Look through the records and copy each line that has "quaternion" in it.

---------- The records

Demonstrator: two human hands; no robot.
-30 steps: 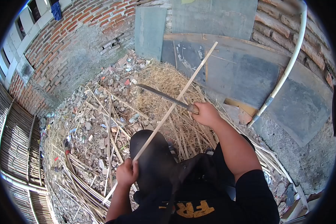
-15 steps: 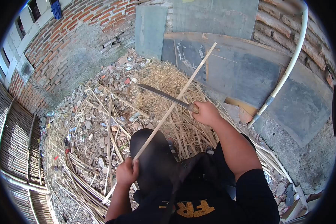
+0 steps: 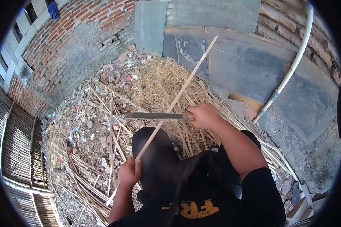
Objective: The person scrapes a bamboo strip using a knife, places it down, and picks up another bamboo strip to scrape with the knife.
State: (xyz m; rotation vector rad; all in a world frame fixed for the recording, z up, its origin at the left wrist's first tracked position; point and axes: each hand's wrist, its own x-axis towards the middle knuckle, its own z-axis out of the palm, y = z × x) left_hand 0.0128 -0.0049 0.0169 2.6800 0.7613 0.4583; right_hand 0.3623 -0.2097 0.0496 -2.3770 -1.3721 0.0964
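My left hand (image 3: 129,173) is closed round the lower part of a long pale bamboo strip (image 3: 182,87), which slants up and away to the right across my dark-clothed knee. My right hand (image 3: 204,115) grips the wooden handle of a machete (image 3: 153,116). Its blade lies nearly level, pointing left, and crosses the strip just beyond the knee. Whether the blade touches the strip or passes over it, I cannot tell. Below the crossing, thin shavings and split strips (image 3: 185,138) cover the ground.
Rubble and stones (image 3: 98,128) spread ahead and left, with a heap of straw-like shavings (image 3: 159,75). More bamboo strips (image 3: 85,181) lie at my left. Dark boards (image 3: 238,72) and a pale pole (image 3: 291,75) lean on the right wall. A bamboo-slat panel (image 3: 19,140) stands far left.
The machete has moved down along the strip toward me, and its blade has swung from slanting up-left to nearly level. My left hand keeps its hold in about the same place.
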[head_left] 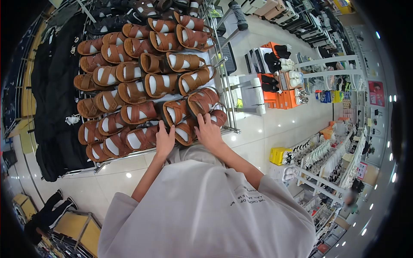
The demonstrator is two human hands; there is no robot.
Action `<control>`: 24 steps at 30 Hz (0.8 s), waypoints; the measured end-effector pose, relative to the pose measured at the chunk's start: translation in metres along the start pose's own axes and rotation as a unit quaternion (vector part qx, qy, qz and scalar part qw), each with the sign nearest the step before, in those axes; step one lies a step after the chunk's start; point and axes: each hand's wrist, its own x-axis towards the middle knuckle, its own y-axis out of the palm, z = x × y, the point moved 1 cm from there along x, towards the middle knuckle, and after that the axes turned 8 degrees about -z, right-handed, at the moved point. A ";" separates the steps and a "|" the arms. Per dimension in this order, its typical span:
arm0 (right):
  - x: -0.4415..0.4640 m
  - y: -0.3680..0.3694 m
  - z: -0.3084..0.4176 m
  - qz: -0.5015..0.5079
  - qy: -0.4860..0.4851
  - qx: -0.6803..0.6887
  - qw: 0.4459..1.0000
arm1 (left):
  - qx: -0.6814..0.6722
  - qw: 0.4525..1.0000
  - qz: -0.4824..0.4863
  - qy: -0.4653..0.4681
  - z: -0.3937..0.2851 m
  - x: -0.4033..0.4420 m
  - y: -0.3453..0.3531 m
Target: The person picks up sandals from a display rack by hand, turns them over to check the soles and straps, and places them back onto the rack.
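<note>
My left hand (pixel 165 138) is at the near edge of a display of brown strappy sandals. Its fingers are closed against the near end of a brown sandal (pixel 175 112) with white stuffing inside. To the right, my right hand (pixel 209 132) has its fingers bent over the near end of a reddish-brown sandal (pixel 203 100). Both sandals sit slightly higher than their neighbours. Another brown sandal (pixel 185 131) lies between my hands, partly covered. How far the fingertips reach under the soles is hidden.
Several rows of stuffed sandals (pixel 129 92) fill the metal-railed rack (pixel 129 155). Black garments (pixel 58 94) hang on the left. Orange shoe boxes (pixel 287 99) and a yellow box (pixel 279 155) stand rightward. A person (pixel 47 215) is at lower left.
</note>
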 end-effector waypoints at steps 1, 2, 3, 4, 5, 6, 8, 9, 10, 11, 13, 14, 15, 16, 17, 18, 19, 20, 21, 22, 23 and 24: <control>0.000 -0.001 -0.002 -0.004 -0.002 0.004 1.000 | 0.008 1.000 -0.006 0.017 0.002 -0.002 0.002; -0.001 -0.003 -0.003 -0.009 -0.004 0.009 1.000 | 0.017 0.999 -0.012 0.035 -0.001 -0.006 0.003; 0.000 -0.005 -0.004 -0.014 -0.006 0.012 1.000 | 0.025 0.998 -0.019 0.052 -0.004 -0.009 0.004; 0.001 -0.006 -0.007 -0.016 -0.015 0.018 1.000 | 0.015 0.998 -0.030 0.057 -0.008 -0.012 0.006; 0.003 -0.008 -0.010 -0.018 -0.025 0.023 0.999 | 0.006 0.997 -0.041 0.062 -0.011 -0.017 0.008; 0.004 -0.010 -0.013 -0.019 -0.035 0.028 0.999 | -0.004 0.996 -0.053 0.066 -0.014 -0.022 0.010; 0.010 -0.019 -0.020 -0.022 -0.052 0.039 0.998 | -0.081 0.996 -0.041 -0.017 -0.011 -0.031 0.021; 0.013 -0.024 -0.024 -0.023 -0.060 0.044 0.997 | -0.120 0.990 -0.035 -0.058 -0.011 -0.035 0.027; 0.015 -0.029 -0.029 -0.019 -0.066 0.046 0.997 | -0.250 0.962 -0.048 -0.097 -0.013 -0.042 0.036; 0.017 -0.033 -0.034 -0.016 -0.072 0.049 0.996 | -0.282 0.952 -0.052 -0.103 -0.017 -0.045 0.041; 0.017 -0.038 -0.046 -0.009 -0.082 0.060 0.995 | -0.346 0.929 -0.060 -0.116 -0.024 -0.053 0.051; 0.017 -0.039 -0.052 -0.005 -0.088 0.067 0.994 | -0.338 0.932 -0.072 -0.105 -0.030 -0.056 0.055; 0.016 -0.039 -0.057 -0.002 -0.094 0.075 0.993 | -0.310 0.943 -0.076 -0.098 -0.030 -0.058 0.059; 0.015 -0.041 -0.062 -0.001 -0.092 0.085 0.992 | -0.281 0.952 -0.080 -0.092 -0.027 -0.059 0.063; 0.012 -0.042 -0.065 0.000 -0.090 0.094 0.992 | -0.252 0.960 -0.085 -0.087 -0.025 -0.060 0.067; 0.010 -0.042 -0.068 0.001 -0.087 0.104 0.991 | -0.227 0.964 -0.100 -0.099 -0.022 -0.061 0.071; 0.007 -0.042 -0.070 0.003 -0.087 0.107 0.990 | -0.202 0.966 -0.115 -0.112 -0.020 -0.062 0.076; 0.004 -0.041 -0.071 0.005 -0.087 0.110 0.990 | -0.176 0.968 -0.129 -0.124 -0.020 -0.064 0.078; 0.002 -0.040 -0.072 0.007 -0.087 0.114 0.990 | -0.185 0.959 -0.162 -0.139 -0.022 -0.066 0.080; -0.001 -0.040 -0.072 0.012 -0.089 0.119 0.989 | -0.159 0.960 -0.180 -0.141 -0.021 -0.064 0.079; -0.004 -0.039 -0.073 0.014 -0.086 0.124 0.988 | -0.132 0.961 -0.197 -0.144 -0.019 -0.062 0.078; -0.008 -0.038 -0.073 0.018 -0.084 0.128 0.988 | -0.102 0.964 -0.206 -0.132 -0.011 -0.055 0.075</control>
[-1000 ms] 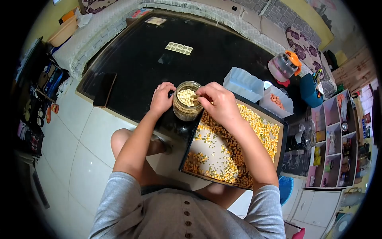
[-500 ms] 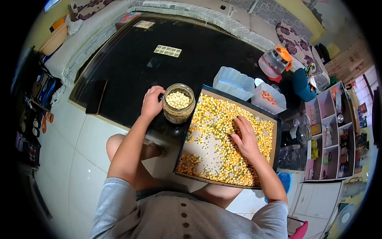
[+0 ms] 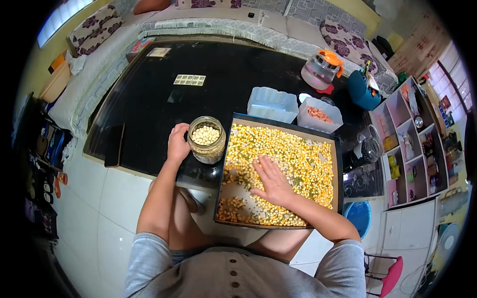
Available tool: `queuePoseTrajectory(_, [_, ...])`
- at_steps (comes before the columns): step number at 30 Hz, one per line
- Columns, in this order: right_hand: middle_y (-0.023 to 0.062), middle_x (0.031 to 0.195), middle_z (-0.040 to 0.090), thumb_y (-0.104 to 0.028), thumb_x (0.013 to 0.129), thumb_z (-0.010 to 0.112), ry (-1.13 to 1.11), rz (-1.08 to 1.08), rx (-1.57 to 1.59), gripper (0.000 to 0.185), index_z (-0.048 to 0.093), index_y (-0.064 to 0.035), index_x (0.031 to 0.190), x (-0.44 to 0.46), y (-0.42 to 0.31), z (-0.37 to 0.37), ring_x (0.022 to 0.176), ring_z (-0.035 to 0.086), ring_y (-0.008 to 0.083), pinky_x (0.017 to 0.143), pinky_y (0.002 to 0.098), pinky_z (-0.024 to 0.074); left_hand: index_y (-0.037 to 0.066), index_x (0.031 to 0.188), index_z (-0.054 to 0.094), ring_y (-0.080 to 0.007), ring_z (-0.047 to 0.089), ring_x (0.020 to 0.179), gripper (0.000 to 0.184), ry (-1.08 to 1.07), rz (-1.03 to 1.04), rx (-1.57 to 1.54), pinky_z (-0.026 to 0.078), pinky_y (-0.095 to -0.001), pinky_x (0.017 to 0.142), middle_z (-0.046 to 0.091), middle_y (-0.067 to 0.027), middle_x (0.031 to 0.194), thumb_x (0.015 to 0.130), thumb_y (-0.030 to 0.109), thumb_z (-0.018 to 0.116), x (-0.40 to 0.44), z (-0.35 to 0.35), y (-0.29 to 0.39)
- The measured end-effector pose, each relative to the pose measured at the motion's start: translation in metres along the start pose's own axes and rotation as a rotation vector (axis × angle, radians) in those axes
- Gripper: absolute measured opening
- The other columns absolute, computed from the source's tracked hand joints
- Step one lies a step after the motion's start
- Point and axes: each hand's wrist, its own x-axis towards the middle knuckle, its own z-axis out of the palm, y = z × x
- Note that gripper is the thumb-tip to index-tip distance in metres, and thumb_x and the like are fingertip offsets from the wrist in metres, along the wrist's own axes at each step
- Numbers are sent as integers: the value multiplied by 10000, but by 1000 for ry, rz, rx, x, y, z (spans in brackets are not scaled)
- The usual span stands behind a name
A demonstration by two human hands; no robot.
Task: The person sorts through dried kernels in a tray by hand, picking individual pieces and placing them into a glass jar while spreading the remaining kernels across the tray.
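Observation:
A shallow box [image 3: 339,171] with dark sides rests across my lap and the table edge. Yellow corn kernels [image 3: 310,166] mixed with small green beans are spread over its pale bottom. My right hand [image 3: 274,183] lies palm down on the kernels, fingers stretched and apart. Left of the box stands an open glass jar [image 3: 208,153] with round pale beans [image 3: 205,135] showing at its mouth. Close against the jar's left side, my left hand [image 3: 179,143] rests on the table with loosely bent fingers. I cannot tell whether its fingertips touch the glass.
Behind the box are a translucent blue container [image 3: 272,105] and another tub [image 3: 320,121] holding pinkish pieces. Farther back stands a pitcher [image 3: 319,73] with an orange lid. A dark phone-like slab [image 3: 115,145] lies at the black table's [image 3: 144,107] left edge. Shelves [image 3: 415,144] stand right.
My right hand has moved left over the kernels, which now cover more of the bare patch in the middle. My left hand stays beside the jar. The view has shifted.

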Motion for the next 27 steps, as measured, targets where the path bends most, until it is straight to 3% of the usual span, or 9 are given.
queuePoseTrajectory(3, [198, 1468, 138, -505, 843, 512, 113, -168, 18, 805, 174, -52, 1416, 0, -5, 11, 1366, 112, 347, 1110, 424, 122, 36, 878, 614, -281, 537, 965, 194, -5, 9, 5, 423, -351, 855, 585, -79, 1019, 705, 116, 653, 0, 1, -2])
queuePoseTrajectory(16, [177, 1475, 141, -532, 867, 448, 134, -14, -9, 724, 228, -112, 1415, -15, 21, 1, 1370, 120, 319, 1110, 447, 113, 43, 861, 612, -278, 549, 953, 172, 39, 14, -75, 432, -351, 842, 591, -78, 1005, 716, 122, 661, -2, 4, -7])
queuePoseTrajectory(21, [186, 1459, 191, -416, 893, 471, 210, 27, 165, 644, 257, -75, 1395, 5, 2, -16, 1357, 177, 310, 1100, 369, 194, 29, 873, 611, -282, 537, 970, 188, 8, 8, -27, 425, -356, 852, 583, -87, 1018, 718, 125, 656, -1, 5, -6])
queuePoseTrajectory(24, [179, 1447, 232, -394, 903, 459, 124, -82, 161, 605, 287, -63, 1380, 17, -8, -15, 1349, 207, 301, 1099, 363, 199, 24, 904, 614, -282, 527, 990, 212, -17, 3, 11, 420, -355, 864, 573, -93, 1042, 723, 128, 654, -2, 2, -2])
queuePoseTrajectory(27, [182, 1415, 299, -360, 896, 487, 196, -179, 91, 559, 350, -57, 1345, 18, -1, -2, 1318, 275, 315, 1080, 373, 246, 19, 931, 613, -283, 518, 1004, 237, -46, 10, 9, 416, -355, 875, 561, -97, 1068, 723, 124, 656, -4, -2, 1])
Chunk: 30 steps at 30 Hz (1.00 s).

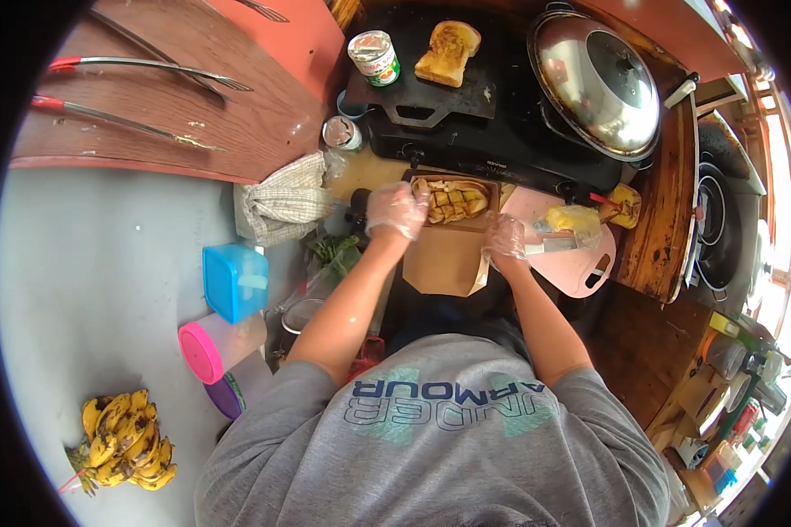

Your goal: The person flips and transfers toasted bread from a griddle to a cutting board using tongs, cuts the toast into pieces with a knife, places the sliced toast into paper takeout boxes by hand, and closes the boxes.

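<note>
A brown paper takeout box [446,259] lies open in front of me, its lid flap folded toward my body. Inside sits food cut into squares [453,202], golden brown on top, possibly toast. Both hands wear clear plastic gloves. My left hand [397,209] is closed at the box's left side, with its fingertips by the food. At the right side, my right hand [506,239] is closed around the box edge. Beside it, a knife [549,246] rests on a pink cutting board [571,270], next to a plastic bag with something yellow [574,220].
Behind the box is a black gas stove [492,162] bearing a griddle with toasted bread [448,53], a can [373,58] and a lidded pan [596,79]. A checked cloth [283,200], a blue container [235,283], bananas [127,439] and tongs [141,63] are to the left.
</note>
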Each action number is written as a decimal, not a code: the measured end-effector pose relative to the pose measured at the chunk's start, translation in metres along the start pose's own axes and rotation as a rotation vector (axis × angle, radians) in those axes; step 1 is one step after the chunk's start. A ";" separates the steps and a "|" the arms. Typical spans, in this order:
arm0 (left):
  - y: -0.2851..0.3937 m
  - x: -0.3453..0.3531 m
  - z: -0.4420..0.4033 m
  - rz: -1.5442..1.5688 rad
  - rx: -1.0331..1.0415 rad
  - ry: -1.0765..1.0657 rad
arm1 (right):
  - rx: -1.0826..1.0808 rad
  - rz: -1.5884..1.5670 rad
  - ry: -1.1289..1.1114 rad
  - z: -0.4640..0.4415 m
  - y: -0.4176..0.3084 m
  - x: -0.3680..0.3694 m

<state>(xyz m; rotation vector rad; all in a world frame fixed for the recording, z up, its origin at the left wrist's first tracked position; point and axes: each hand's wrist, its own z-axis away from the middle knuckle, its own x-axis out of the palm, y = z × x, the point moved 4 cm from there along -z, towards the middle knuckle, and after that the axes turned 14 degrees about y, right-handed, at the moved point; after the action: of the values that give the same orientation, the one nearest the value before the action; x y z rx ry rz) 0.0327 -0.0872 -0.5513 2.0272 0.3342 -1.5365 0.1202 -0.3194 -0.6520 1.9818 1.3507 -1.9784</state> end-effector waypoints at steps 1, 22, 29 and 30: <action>0.008 0.008 0.000 -0.116 -0.005 -0.023 | 0.086 -0.094 0.021 0.000 -0.001 -0.004; 0.033 0.063 -0.025 -0.400 0.215 -0.366 | 0.498 0.066 -0.077 -0.069 -0.018 -0.030; 0.028 0.065 -0.026 -0.366 0.204 -0.364 | 0.511 0.125 -0.144 -0.074 -0.002 -0.016; 0.025 0.068 -0.025 -0.355 0.205 -0.356 | 0.493 0.126 -0.173 -0.075 0.000 -0.014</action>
<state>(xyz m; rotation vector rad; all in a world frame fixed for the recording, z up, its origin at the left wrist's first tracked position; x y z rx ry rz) 0.0866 -0.1019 -0.6032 1.8598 0.4240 -2.1907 0.1819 -0.2836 -0.6264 1.9346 0.7293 -2.5290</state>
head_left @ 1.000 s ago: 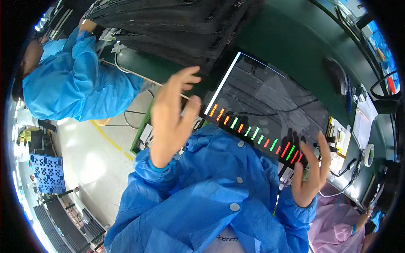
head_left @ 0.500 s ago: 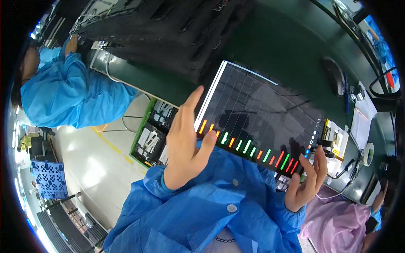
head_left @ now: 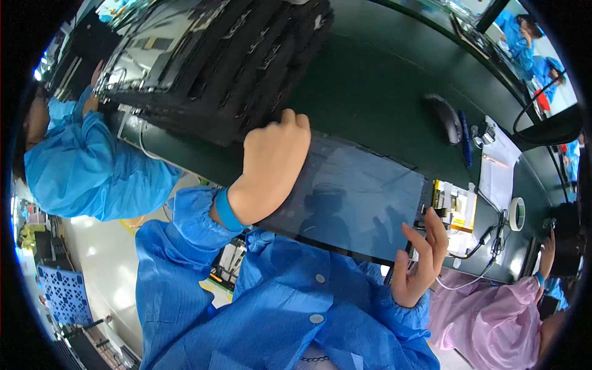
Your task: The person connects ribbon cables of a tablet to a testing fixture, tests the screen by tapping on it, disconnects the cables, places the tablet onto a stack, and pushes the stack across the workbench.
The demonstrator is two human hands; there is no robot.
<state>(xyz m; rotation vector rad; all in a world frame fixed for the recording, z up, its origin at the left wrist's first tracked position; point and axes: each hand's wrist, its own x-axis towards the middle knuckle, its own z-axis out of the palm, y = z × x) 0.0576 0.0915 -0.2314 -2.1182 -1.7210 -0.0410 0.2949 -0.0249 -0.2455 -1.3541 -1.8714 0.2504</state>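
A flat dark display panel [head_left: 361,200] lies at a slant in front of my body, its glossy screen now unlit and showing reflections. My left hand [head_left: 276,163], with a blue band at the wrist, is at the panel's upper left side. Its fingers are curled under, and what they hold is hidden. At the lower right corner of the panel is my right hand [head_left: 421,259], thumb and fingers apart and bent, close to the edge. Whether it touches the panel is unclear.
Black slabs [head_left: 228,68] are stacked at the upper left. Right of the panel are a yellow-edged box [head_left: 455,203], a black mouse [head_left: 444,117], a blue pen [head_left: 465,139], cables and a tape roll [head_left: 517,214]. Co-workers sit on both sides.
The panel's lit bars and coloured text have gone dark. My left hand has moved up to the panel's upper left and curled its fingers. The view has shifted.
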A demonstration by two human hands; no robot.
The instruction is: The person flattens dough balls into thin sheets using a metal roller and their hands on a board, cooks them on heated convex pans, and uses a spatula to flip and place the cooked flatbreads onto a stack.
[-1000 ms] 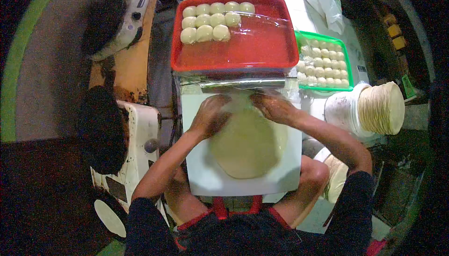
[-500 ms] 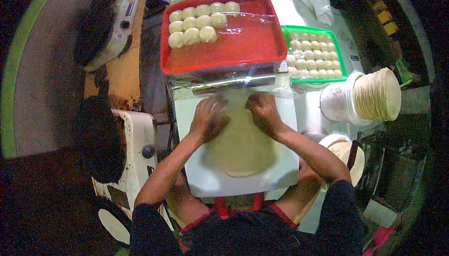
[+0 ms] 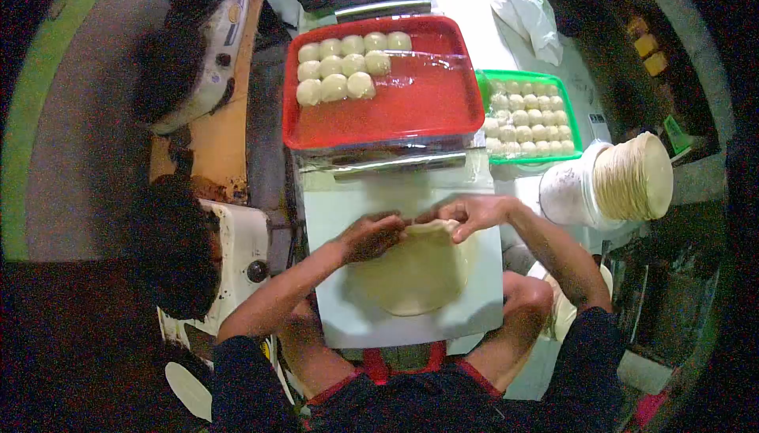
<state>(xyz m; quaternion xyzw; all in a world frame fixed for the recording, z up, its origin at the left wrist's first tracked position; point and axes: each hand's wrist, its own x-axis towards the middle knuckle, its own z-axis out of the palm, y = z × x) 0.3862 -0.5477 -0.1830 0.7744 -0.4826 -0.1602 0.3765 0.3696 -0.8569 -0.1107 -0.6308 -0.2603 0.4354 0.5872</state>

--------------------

* _Response to this exercise_
Action `<control>`: 24 steps at 30 Hz (0.8 s), waypoints; the measured end-effector pose, relative to the pose measured at the chunk's start: translation in metres along the start pose's own axes and rotation as a unit quaternion (vector part qx, qy, qz and scalar part qw), each with the sign nearest the step before, in those axes; step one lies a step after the chunk's start; point and axes: each hand's wrist, its own x-axis towards the middle knuckle, its own y-axis out of the palm, z = x × y, the point moved 1 cm from there along x, towards the middle knuckle, and after that the axes turned 8 degrees about -z, right-handed, at the moved point. A ";" separates the steps and a "|" the arms. Per dimension in this order, its typical span:
<state>(xyz m; quaternion xyzw; all in a world frame fixed for the recording, z up, its origin at the left wrist's first tracked position; point and axes: each hand's wrist, its own x-axis towards the middle knuckle, its own z-axis out of the palm, y = z × x) 0.3862 -0.5477 -0.1830 0.7744 -0.4826 -0.1602 0.3765 0.3696 -0.8569 -0.1107 -0.6308 -0.2603 0.4354 0.5872</state>

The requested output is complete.